The resulting whatchamacallit reminds me of the Seinfeld Episode where Kramer uses a conductor’s baton in cramped quarters.
 
Nice start:) May I suggest putting a slight bevel on the sides of the tip. You can do it by hand when you shear the side with the utility knife blade.
A lot of players don't like that ,-myself included.I saw one guy with a tapered ferrule.The installer told him it was a pro taper.He would have.refunded my money!
 
Nice start:) May I suggest putting a slight bevel on the sides of the tip. You can do it by hand when you shear the side with the utility knife blade.
A lot of players don't like that ,-myself included.I saw one guy with a tapered ferrule.The installer told him it was a pro taper.He would have.refunded my money!
 

PariahZero

Member
A lot of players don't like that ,-myself included.I saw one guy with a tapered ferrule.The installer told him it was a pro taper.He would have.refunded my money!

He wasn’t referring to the ferrule; a perfectly ‘straight’ cut of the leather tip - not the ferrule - will tend to expand/mushroom slightly in the first few plays. Tapering the tip ever so slightly results in a perfect tip after a couple hour’s play, and the user doesn’t have to shave the mushroom.

This is especially the case for the first few tips I trimmed, I just did a pure straight cut — using the standard single point lathe cutter.
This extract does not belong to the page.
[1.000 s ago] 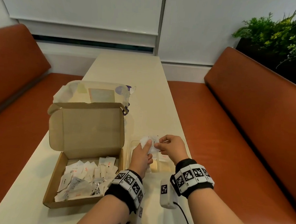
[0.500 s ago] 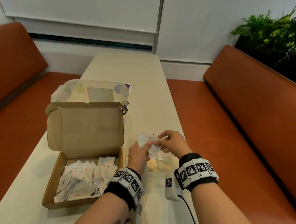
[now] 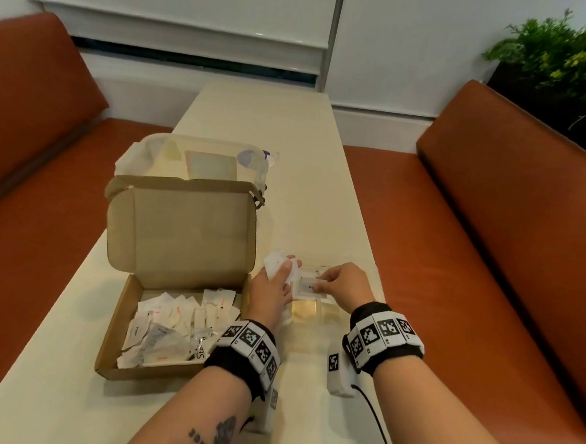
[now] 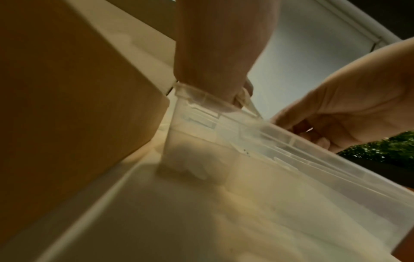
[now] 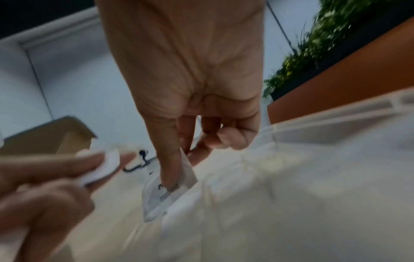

The tip flexed inwards as it was cut - and after being cut by the single point cutter (literally as it spun past the tool), it expanded.

The result was a tip that was slightly wider at the end than at the base - the opposite of the desired taper.

As I practiced, my technique improved (in no small part thanks to his advice), and I now can cut a tip that looks a lot closer to perfect, with nice straight sides after a few hours of play.